The Merlin was using me, but he was being extremely upfront about it. I held out my hand, "Langtry, the faster we put this conversation on hold - the faster I get off this planet full of things and people who want me dead. If you don't terribly mind?"
"Not at all." Langtry returned my grip, grinning wolfishly. "A pleasure to meet you Warden. But please understand that our conversation is not in perpetuity - Should you linger after completing your task… I would find my entire organization in the mood to avoid talking entirely."
"Try me Saruman and I'll bounce you off the walls of this pyramid till you can taste the rainbow." The Merlin blinked. No appreciation for the classics, I guess. "Ammit, get the kids in the car. We're going on a road trip."

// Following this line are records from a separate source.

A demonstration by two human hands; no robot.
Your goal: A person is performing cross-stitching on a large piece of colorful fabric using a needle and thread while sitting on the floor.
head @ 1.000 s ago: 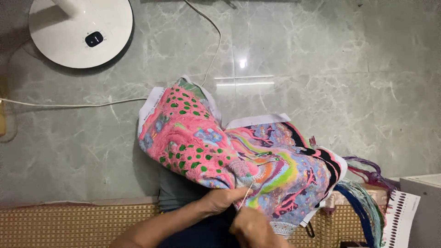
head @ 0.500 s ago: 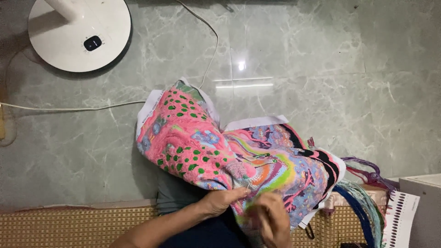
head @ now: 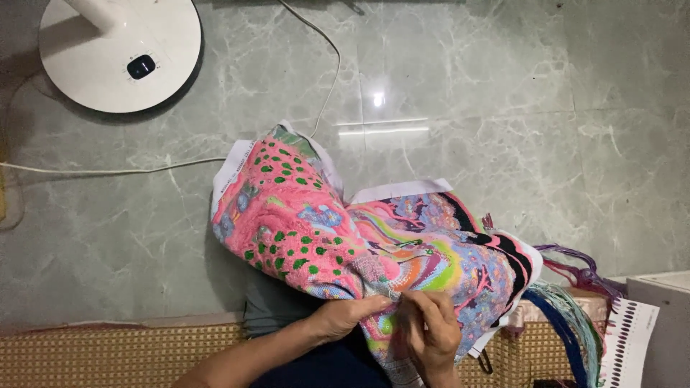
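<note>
Both hands are seen low in the frame: the left hand (head: 345, 316) is pressed on the embroidered cloth (head: 345, 244), while the right hand (head: 431, 330) is pinched narrow on its stitched surface. Bunched and brightly coloured, the cloth is stretched from upper left to lower right. Loose thread skeins (head: 575, 323) and a white colour chart (head: 629, 341) are placed at lower right.

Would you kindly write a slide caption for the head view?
Both hands, left hand and right hand, pinch a colourful embroidered cloth above a marble floor, white fan base nearby.
</note>
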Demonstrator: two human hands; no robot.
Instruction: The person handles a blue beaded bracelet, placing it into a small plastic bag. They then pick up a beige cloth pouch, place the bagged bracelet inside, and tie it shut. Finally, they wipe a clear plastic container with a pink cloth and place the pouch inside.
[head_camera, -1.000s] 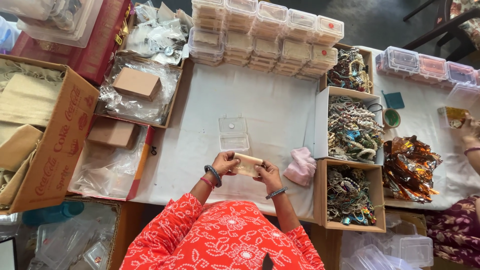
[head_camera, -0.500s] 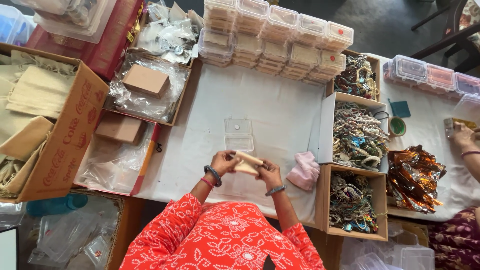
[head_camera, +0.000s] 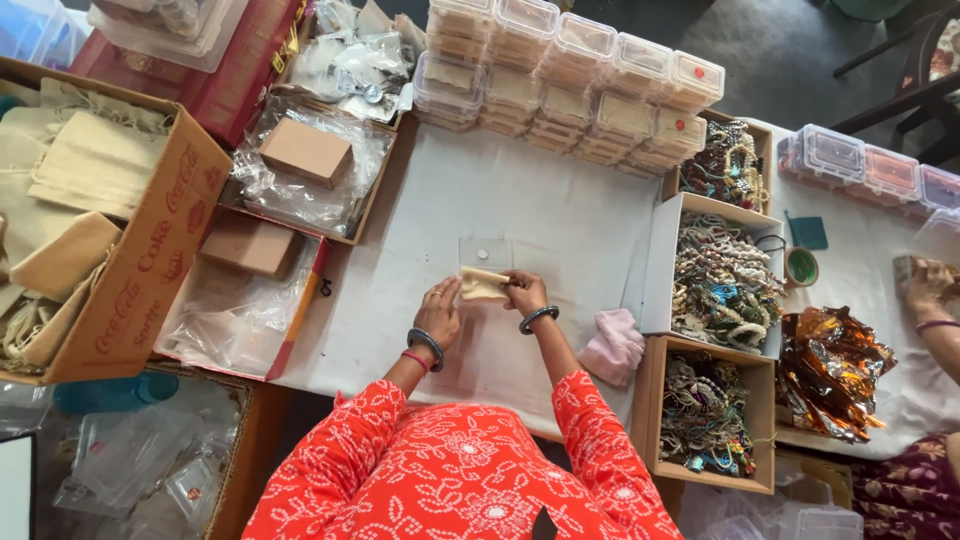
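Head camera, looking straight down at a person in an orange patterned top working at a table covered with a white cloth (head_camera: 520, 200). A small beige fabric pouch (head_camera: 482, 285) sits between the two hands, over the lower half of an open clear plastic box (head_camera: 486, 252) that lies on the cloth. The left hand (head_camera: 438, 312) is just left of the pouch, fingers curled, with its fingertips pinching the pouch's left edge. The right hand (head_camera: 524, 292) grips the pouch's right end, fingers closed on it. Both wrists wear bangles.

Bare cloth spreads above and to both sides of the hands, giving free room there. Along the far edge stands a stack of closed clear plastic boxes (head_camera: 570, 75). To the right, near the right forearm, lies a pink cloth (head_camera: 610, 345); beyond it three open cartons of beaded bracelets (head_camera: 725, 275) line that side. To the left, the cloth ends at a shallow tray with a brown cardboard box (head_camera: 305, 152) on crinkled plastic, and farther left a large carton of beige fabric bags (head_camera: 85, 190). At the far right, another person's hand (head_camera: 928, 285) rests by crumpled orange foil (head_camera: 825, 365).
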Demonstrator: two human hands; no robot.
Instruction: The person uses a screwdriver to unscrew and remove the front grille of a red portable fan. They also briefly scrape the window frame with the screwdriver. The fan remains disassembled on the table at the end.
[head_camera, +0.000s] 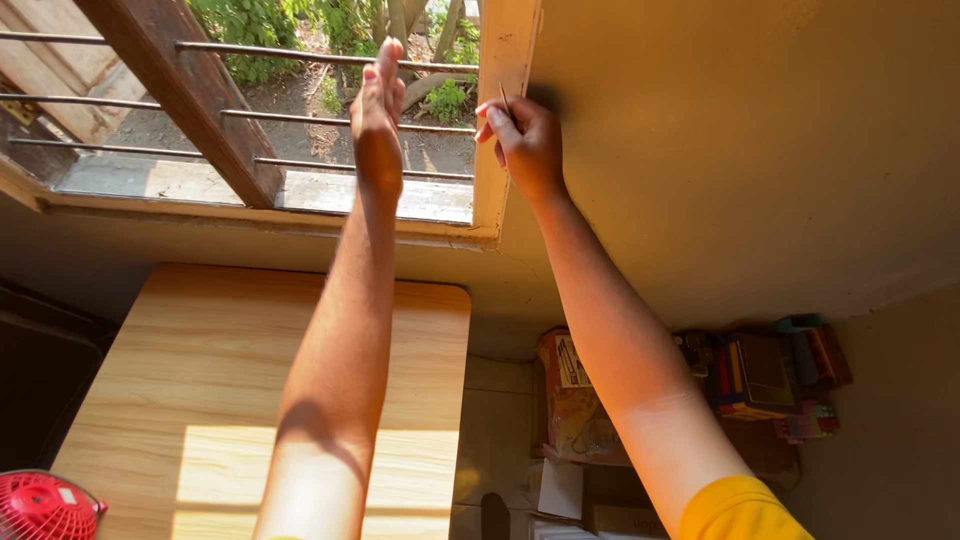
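My right hand (527, 140), sleeve nearest the lens, pinches a thin stick (505, 99) against the window frame (497, 120); my left hand (378, 100) is flat, fingers together, before the bars (300, 55). I judge steady light pressure best.

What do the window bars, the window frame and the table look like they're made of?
The window bars look like thin round metal rods, dull grey. The window frame by the right hand seems painted cream wood, worn and dusty. The table shows pale wood grain with a smooth finish, perhaps laminate.
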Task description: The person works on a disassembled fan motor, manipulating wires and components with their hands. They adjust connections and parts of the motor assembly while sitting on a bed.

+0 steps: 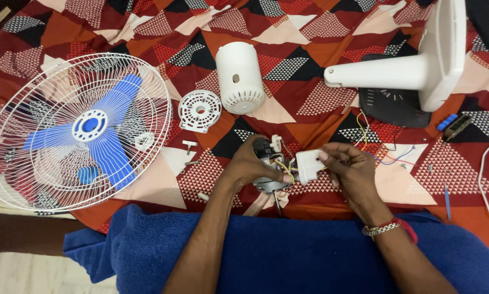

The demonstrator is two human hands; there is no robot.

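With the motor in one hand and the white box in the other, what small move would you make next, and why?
Probably ease the white box a little away from the motor: the right hand holds it close, and coloured wires between them look bunched under the left hand.

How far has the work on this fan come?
Done: the wire guard with the blue blade, the white motor cover and the stand lie apart on the patterned cloth. In hand: the left hand grips the motor; the right hand holds a small white box on its wires. Left: everything remains unassembled.
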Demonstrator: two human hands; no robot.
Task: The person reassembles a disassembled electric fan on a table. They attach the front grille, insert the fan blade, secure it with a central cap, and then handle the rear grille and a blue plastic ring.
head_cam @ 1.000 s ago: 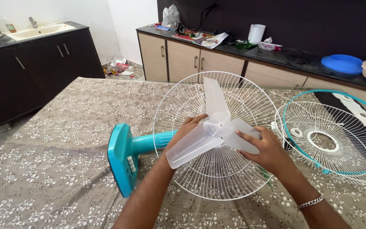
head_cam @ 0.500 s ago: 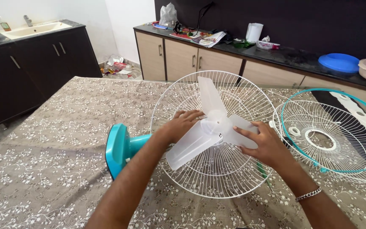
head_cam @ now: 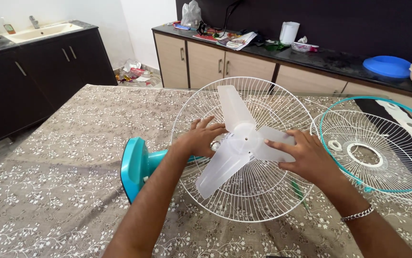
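Note:
A translucent white three-bladed fan blade [head_cam: 237, 136] sits at the centre of a white wire rear grille [head_cam: 263, 203]. The grille belongs to a teal fan lying on its side, with its base [head_cam: 137, 169] at the left. My right hand [head_cam: 306, 160] grips the right-hand blade, thumb on top. Fingers spread, my left hand [head_cam: 199, 138] rests against the grille just left of the hub and holds nothing. A small shiny part shows by its fingertips, behind the blade.
A second wire grille with a teal rim [head_cam: 373, 153] lies on the patterned tablecloth [head_cam: 72, 157] to the right. Behind are a cluttered counter with cabinets [head_cam: 225, 67], a blue lid [head_cam: 387, 66], and a dark sink cabinet [head_cam: 29, 67] at the left.
My left hand has let go of the lower-left blade and moved up beside the hub, fingers spread. The blade has shifted slightly while my right hand keeps hold of it.

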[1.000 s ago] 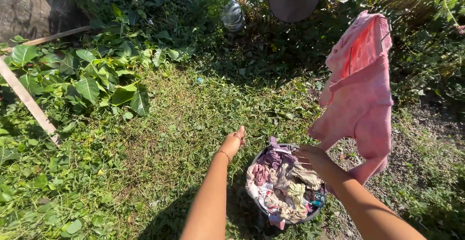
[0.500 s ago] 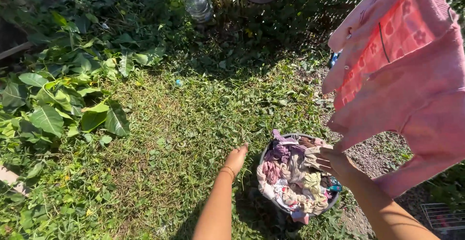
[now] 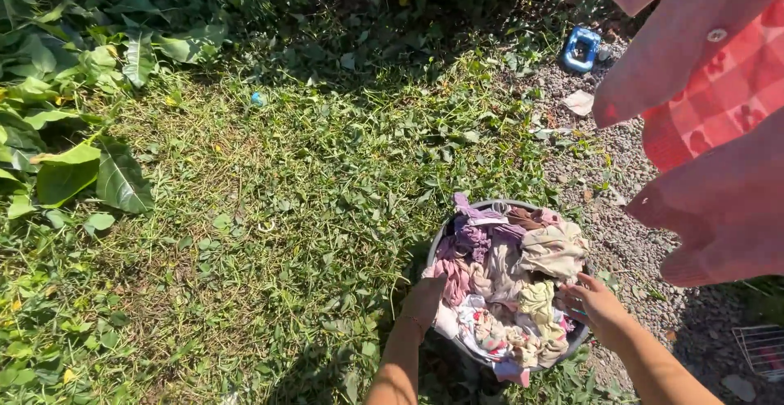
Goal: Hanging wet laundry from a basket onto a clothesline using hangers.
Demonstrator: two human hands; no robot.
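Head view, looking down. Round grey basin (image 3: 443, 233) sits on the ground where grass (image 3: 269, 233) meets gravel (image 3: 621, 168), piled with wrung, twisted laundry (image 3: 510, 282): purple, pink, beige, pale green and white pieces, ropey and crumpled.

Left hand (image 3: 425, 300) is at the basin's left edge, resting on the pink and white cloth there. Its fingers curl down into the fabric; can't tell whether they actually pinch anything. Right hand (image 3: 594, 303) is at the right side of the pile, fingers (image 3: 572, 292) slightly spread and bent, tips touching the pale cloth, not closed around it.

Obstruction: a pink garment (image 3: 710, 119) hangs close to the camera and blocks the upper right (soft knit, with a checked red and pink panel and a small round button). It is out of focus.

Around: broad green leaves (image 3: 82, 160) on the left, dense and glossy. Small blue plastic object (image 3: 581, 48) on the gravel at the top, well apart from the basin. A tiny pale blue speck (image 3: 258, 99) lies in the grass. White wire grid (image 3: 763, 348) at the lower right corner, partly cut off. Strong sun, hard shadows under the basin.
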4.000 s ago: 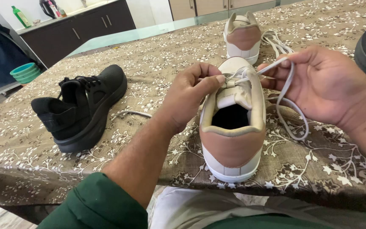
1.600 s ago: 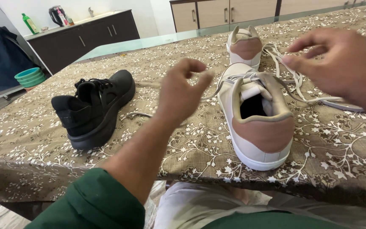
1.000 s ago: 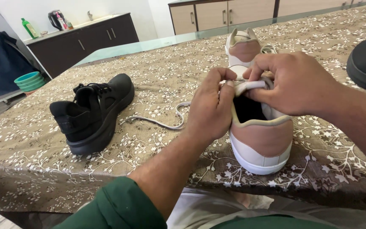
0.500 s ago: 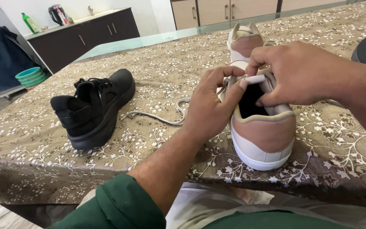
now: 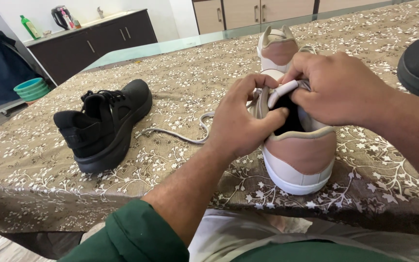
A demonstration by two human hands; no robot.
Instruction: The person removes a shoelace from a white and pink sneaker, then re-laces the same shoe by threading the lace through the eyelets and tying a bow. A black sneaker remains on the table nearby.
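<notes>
white and pink sneaker (image 5: pixel 297 155) at 6 o'clock, near counter (image 5: pixel 40 165) edge | left hand (image 5: pixel 241 121) grip pinched on tongue side | right hand (image 5: pixel 340 87) grip closed on soft, bendy white lace (image 5: pixel 283 90); hold it near the eyelets | black sneaker (image 5: pixel 103 121) at 9 o'clock | second white sneaker (image 5: pixel 275 46) at 12 o'clock

Near sneaker (image 5: pixel 299 155): white w/ dusty-pink heel, beige collar. Lace (image 5: pixel 180 136): white. Other sneaker (image 5: pixel 105 123): all black. Tablecloth (image 5: pixel 180 73): brown w/ white floral vines. Sleeve (image 5: pixel 127 237): dark green.

A white sneaker (image 5: pixel 297 155) with a pinkish heel stands upright, heel toward the table edge; its loose white lace (image 5: pixel 180 136) trails toward nine o'clock.
</notes>
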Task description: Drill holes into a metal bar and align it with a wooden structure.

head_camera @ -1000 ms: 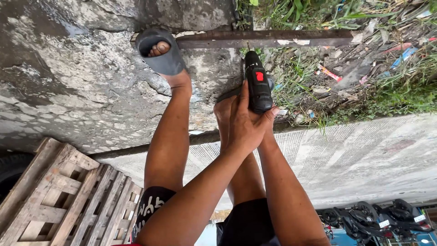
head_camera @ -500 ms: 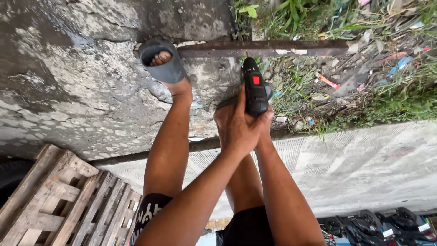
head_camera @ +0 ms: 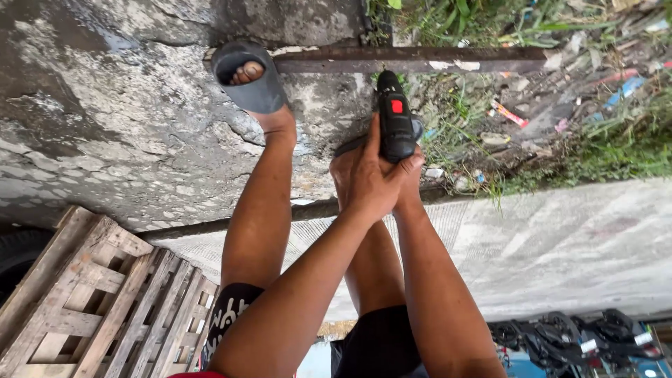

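Note:
Both my hands grip a black power drill [head_camera: 395, 119] with a red button. My left hand [head_camera: 362, 178] wraps over the handle from the left, and my right hand [head_camera: 414, 171] clasps it from the right. The drill's tip points down at a long rusty metal bar [head_camera: 434, 60] lying across the cracked concrete. My foot in a grey slipper [head_camera: 253, 84] rests at the bar's left end.
A weathered wooden pallet [head_camera: 91, 294] lies at lower left. Grass and scattered litter [head_camera: 560, 105] lie right of the bar. A pale concrete slab [head_camera: 560, 245] runs across the lower right, with black machine parts [head_camera: 581, 336] at the bottom right corner.
Both hands stay clasped on the drill over the bar; only the view shifts slightly.

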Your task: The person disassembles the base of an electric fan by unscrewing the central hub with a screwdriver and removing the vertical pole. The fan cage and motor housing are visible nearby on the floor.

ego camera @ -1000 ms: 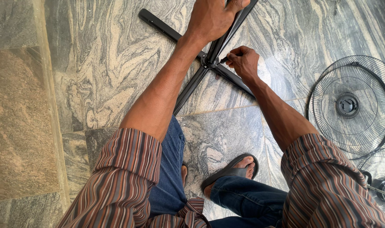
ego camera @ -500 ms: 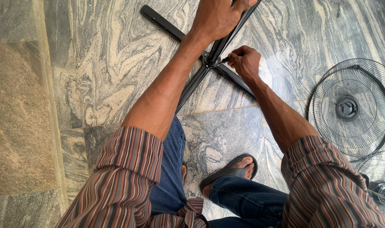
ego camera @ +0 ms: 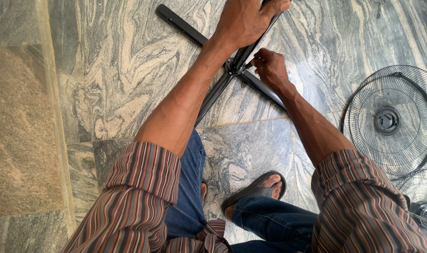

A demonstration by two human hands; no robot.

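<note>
Head view, looking down at polished stone floor [ego camera: 129, 70]: grey slabs with swirling cream veins, a seam crossing below the work; browner, rougher slab along the left edge.

Black cross-shaped stand base [ego camera: 183, 27] lying flat on the floor, four flat bars meeting at a round centre hub [ego camera: 232, 68] (hub partly hidden by the hands).

Left hand [ego camera: 244, 21] pressed on the upper-right bar, fingers clenched around it, thumb showing at the top edge of the frame.

Right hand [ego camera: 268, 65] just beside the hub, fingers curled tight, tips against the centre joint. Cannot tell whether anything is pinched between them.

Forearms bare; striped brown sleeves [ego camera: 138, 197] rolled to the elbow. Blue jeans [ego camera: 187, 197] below, one foot in a dark sandal [ego camera: 255, 189] on the floor between the knees.

Right side of the floor: round wire fan guard [ego camera: 389, 119] lying flat, well apart from the base. Second wire guard [ego camera: 422, 206] with a metal centre at the lower right corner, cut off by the frame.
</note>
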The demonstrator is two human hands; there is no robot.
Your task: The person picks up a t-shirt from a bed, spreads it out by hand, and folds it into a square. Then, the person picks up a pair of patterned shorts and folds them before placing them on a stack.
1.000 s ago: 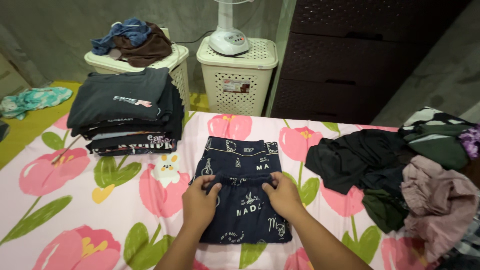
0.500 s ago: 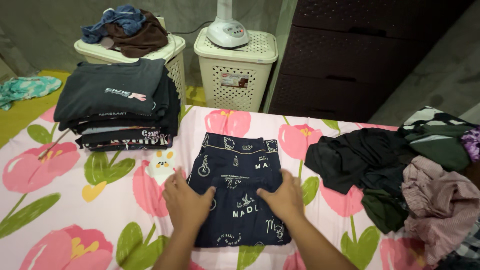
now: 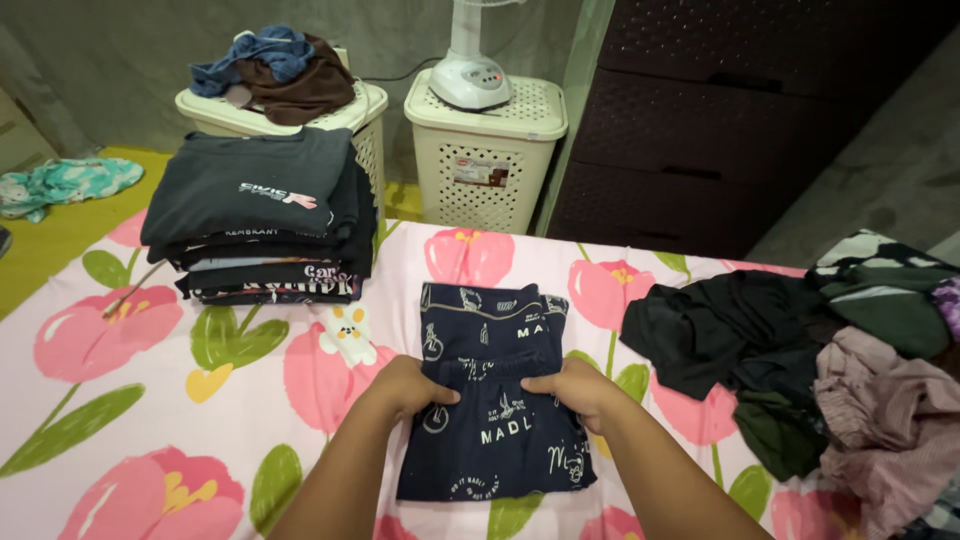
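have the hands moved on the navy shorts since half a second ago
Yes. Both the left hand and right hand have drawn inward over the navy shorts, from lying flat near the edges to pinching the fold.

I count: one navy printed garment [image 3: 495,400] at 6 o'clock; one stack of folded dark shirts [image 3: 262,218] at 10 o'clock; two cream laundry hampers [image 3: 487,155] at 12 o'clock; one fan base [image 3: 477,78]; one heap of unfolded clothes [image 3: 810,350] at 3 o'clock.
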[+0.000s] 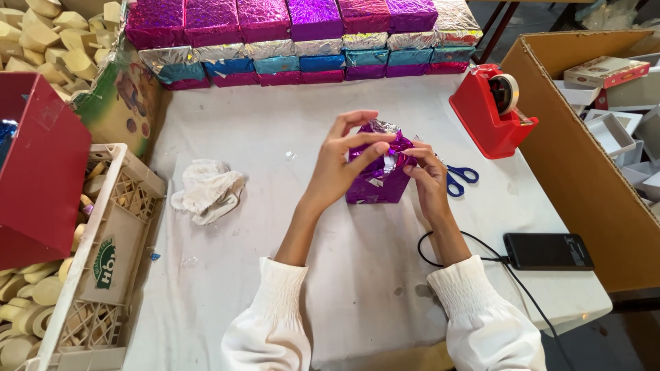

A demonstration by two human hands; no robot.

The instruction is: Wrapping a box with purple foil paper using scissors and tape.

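Note:
A small box half wrapped in shiny purple foil (377, 180) stands upright in the middle of the white table (289, 227). My left hand (342, 161) presses its fingers against the box's top left, where the foil is gathered. On the right side, my right hand (424, 172) pinches the crumpled foil flap at the top. Both wrists wear white sleeves. Blue-handled scissors (459, 178) lie just right of the box, partly behind my right hand.
A red tape dispenser (489, 110) sits at the right rear. Stacked foil-wrapped boxes (302, 41) line the back edge. A crumpled white cloth (207, 191) lies left. A black phone (548, 251) with cable rests at right. A cardboard carton (584, 158) and a plastic crate (103, 261) flank the table.

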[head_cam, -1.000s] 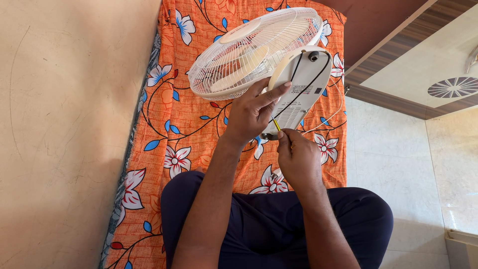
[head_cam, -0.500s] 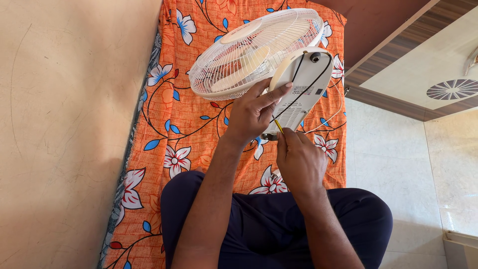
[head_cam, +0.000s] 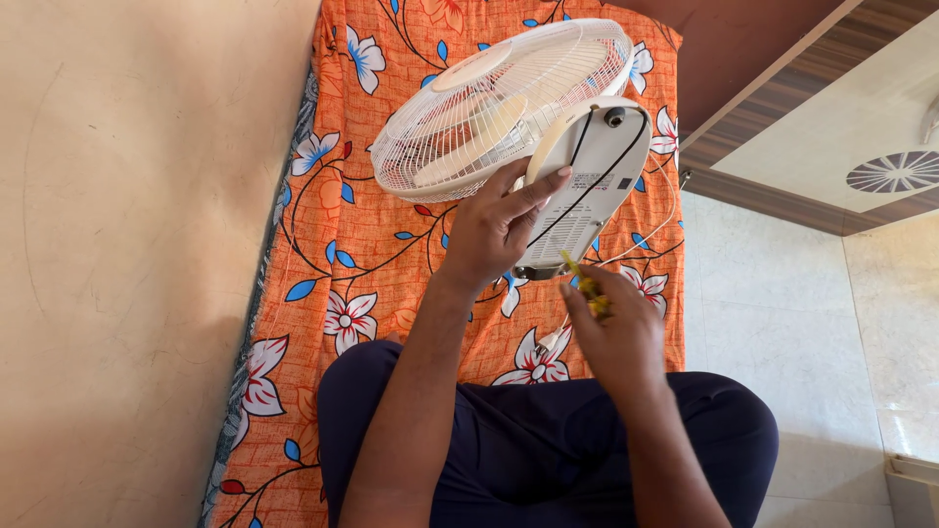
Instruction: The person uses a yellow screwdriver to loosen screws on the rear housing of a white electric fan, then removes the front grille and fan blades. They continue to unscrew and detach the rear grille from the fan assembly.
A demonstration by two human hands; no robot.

Ammit grumbled about ungrateful children as she upturned a bookshelf full of expensive looking china and kicked over a dresser made from amber to expose a standard sized ring transporter. My compatriots all ascended in a beams of light till it was only Ammit, Kincaid and I left.
The three of us entered the circle. Before I activated the teleporter for the last time, however, I looked up at the three of them as a wild thought occurred to me. I'd already done irreparable damage to the timeline by nuking Russia. I might as well do some "good" damage as well. Who knows, nuking a country hadn't ended reality.
What damage could I do with a sentence?
I might even make my past life easier, who knows?
I looked up at Warden Luccio and flashed her a dazzling grin as I said, "Before I forget to mention it, the Summer Lady is going to kill all life on Earth on the Solstice. Just thought you should know."